PROVIDED MATERIAL START

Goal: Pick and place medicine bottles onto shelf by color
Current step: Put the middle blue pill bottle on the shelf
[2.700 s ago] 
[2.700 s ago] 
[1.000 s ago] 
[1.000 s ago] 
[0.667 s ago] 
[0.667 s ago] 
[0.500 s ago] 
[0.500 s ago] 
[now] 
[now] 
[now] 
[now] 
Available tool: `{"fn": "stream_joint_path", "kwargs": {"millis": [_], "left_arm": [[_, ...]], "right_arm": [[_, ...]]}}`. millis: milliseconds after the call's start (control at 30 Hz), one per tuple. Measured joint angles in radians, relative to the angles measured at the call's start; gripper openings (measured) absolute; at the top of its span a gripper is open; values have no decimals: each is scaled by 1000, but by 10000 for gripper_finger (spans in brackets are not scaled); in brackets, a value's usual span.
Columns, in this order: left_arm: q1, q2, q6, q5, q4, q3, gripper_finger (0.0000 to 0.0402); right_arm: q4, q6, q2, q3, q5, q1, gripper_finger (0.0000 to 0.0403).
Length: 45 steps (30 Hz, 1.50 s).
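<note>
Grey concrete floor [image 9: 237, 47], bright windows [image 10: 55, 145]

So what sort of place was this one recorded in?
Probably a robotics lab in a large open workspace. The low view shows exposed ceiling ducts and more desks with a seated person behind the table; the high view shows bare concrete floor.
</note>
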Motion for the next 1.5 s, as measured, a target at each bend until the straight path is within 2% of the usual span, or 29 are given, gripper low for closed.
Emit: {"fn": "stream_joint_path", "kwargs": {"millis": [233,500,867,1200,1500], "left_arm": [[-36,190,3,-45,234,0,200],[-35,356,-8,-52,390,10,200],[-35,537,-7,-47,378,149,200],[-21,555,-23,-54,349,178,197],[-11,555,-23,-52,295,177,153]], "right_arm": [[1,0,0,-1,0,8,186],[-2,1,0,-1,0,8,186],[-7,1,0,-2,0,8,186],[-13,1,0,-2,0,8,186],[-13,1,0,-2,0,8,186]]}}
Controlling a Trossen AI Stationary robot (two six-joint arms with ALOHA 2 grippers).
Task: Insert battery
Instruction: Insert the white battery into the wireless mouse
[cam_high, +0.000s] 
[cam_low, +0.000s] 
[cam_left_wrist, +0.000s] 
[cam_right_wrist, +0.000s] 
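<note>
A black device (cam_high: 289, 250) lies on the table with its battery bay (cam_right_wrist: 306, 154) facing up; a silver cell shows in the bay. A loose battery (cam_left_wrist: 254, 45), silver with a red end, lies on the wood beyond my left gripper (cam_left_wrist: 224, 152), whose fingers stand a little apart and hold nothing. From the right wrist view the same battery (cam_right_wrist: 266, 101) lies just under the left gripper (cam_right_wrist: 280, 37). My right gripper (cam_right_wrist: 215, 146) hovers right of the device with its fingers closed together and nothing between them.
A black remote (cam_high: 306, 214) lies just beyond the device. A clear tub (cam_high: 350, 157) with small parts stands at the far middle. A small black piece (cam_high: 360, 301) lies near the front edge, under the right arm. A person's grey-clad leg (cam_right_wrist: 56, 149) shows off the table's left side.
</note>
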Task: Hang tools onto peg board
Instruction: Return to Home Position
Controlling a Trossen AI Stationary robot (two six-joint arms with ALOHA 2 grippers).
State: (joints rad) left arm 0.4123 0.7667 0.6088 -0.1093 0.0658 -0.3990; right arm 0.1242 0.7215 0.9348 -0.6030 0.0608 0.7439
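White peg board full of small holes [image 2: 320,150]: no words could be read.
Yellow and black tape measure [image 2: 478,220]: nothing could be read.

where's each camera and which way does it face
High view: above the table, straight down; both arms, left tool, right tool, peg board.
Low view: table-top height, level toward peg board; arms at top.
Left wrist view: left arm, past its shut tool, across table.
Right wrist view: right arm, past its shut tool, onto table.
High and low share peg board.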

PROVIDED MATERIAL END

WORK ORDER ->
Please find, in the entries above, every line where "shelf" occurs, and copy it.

YOUR SOLUTION ->
Goal: Pick and place medicine bottles onto shelf by color
Current step: Put the middle blue pill bottle on the shelf

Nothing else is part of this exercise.